COLLEGE PARK — — It was one of Gary Williams' favorite seasons, but also one of his most trying.
It was 2008-09, and the Maryland coach's team was on the bubble — barely — for an NCAA tournament bid. After finishing the Atlantic Coast Conference regular season with a 7-9 mark, the Terps believed they needed two wins in the ACC tournament to qualify for an NCAA berth. Maryland fans showed up at the tournament with T-shirts with "two" printed on them, and were rewarded with the deuce they were looking for, and an eventual bid.

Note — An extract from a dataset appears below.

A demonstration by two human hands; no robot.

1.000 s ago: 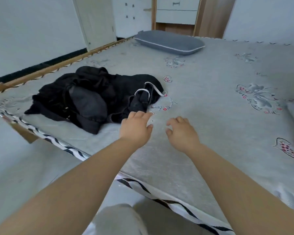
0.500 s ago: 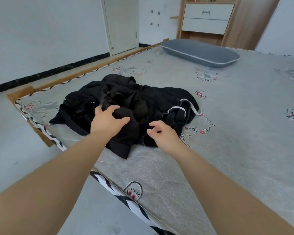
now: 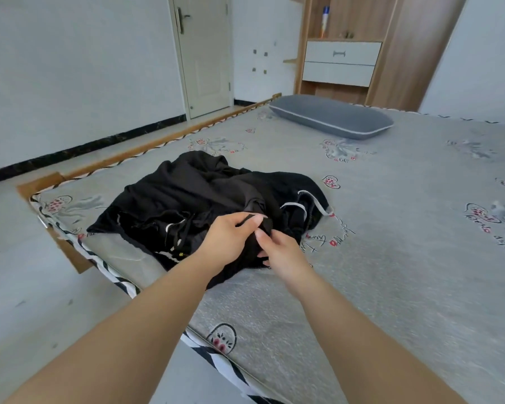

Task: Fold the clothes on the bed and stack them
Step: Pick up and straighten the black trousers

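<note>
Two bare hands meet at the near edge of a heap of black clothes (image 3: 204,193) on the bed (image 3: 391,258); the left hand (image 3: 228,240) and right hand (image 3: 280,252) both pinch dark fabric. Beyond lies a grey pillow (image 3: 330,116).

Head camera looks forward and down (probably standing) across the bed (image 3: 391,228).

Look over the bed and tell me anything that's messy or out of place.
The black clothes lie in a crumpled, unfolded heap near the bed's left corner, drawstrings trailing loose. Both hands, left and right, grip its near edge. Nothing looks spilled or damaged.
</note>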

If Maryland's current season resembles any in the recent past, it is 2008-09. With a record of 12-7 (2-3 ACC), the team must begin stockpiling wins to position itself for serious NCAA consideration.
It's familiar terrain for Williams. The 2008-09 team had almost the identical record (13-7) at this time in late January. That team, like this one, had left itself little room for error.
After Maryland's victory against Clemson last Saturday, the Terps face road games against teams — Virginia (11-8, 2-3) Thursday night and Georgia Tech (10-9, 3-3) Sunday night — that, like the Terps, are trying to distinguish themselves from the ACC pack.
Williams, in his 22nd season at his alma mater, says has neither the time nor the inclination to assess how the Terps might rank against the scores of would-be participants in the NCAA tournament field. The coach says he's just focused on winning games.
"I never talk about it," Williams said Wednesday in a media conference call.
But Williams did allow for a comparison between this season and 2008-09. In both seasons, he suggested, the team encountered plenty of doubters. The 2008-09 team became a Williams favorite after advancing to the NCAA tournament's second round following earlier media criticism over its direction and recruiting.
"I think we've proven that — like two years ago — it's what you do," Williams said. "It's not what anyone says."
Maryland may have more urgency in a season in which the ACC is not as strong as in seasons past. That means Maryland's conference wins are likely to be weighted less in the eyes of the tournament selection committee than in many other years, and a .500 conference mark might not ensure a spot in the 68-team field.
The Terps have losses this season — all by single digits — to Villanova, Pittsburgh, Illinois, Temple and Duke. All have been ranked this season in the Top 25, and Pittsburgh, Duke and Villanova are currently ranked Nos. 2, 3 and 8, respectively.
"Some schools play an easy schedule," Williams said. "We played a pretty tough schedule this year. I think right now if you look at the ACC, it's getting better. Whether that pulls any weight or not…"
Virginia has wins this season over a ranked Minnesota team as well as over LSU, Oklahoma, Oregon and Virginia Tech. But the Cavaliers had lost three in a row until defeating Georgia Tech on Saturday.
Virginia, which can play or three or four guards at once, is led by senior guard Mustapha Farrakhan (13 points per game).
Virginia's biggest challenge will be trying to limit Maryland center Jordan Williams, who has a school-record 13 straight double doubles.
"He can really change the game," Virginia coach Tony Bennett said. "When he gets going, they play at a very high level. You can see that. Just with his size and his touch and ability to play on the glass, you really better do a good job, make him earn [it]."